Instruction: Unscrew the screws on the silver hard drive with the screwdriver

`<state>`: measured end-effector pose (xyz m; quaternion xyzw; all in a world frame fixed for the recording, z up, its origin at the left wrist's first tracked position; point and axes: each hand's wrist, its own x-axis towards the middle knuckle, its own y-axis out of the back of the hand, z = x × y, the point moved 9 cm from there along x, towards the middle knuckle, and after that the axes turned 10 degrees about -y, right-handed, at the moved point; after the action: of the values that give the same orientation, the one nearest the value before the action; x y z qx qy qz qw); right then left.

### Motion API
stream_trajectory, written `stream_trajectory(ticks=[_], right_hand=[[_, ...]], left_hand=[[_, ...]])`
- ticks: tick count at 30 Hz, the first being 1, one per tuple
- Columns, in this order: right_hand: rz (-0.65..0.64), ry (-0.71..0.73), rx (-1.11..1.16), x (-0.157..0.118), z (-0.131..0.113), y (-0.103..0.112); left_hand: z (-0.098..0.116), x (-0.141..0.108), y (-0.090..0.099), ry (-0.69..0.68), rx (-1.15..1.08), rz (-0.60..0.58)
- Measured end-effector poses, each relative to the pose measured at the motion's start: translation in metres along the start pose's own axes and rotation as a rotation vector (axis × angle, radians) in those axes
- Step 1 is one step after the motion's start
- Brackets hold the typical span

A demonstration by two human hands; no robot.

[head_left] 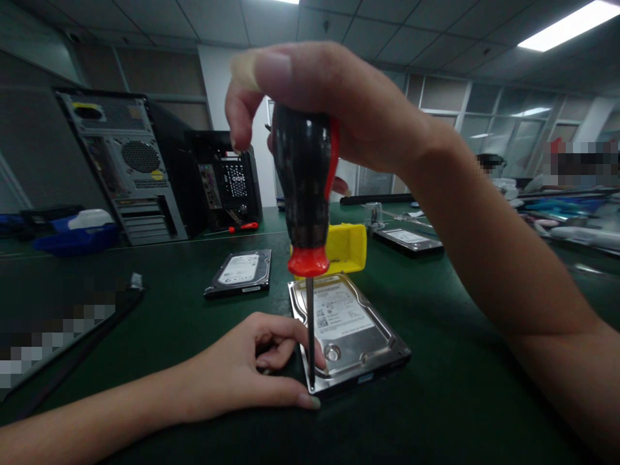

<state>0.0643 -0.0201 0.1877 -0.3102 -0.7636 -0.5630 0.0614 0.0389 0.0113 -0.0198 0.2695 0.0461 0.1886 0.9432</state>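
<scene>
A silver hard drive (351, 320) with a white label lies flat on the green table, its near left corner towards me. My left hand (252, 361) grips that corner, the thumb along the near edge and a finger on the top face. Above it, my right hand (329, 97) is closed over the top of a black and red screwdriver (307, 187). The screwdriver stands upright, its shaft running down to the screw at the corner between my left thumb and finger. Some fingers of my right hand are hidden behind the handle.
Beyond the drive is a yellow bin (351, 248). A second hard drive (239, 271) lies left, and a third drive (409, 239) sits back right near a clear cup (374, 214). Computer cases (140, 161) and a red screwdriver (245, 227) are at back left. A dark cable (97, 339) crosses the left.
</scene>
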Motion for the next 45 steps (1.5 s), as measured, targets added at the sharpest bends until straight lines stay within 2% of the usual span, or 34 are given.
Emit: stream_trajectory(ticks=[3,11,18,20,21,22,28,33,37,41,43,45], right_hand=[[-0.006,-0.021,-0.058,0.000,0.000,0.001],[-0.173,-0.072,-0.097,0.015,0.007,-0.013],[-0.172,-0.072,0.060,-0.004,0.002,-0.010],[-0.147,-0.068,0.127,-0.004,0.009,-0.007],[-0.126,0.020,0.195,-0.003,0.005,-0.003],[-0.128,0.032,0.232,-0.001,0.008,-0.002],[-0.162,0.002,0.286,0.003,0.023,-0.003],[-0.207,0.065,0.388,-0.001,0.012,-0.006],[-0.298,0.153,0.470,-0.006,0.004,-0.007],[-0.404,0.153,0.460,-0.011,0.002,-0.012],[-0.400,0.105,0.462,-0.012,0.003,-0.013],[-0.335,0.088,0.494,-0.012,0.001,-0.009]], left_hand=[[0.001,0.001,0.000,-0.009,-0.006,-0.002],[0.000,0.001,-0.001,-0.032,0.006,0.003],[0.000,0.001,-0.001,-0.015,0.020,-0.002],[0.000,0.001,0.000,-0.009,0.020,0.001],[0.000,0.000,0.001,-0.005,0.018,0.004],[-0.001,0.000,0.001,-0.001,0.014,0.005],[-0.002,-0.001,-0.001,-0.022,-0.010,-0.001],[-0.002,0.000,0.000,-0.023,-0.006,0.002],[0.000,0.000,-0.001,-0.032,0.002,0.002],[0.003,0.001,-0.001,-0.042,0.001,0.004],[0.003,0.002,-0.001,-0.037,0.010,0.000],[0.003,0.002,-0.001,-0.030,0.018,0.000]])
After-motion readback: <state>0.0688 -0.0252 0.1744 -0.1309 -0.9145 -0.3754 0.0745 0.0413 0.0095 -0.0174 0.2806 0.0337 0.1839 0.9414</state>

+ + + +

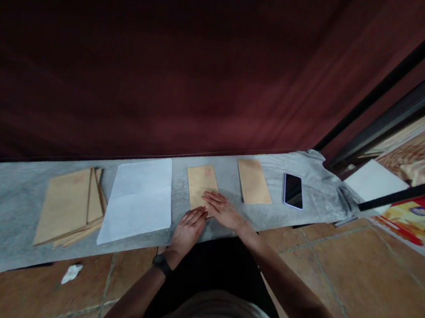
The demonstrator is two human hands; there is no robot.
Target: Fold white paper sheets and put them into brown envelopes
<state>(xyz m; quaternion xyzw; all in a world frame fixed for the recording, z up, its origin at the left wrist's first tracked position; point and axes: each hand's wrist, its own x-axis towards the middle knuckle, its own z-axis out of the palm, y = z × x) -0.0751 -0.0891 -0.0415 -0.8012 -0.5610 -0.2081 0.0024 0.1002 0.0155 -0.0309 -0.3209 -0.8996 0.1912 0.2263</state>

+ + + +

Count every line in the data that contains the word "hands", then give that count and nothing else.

2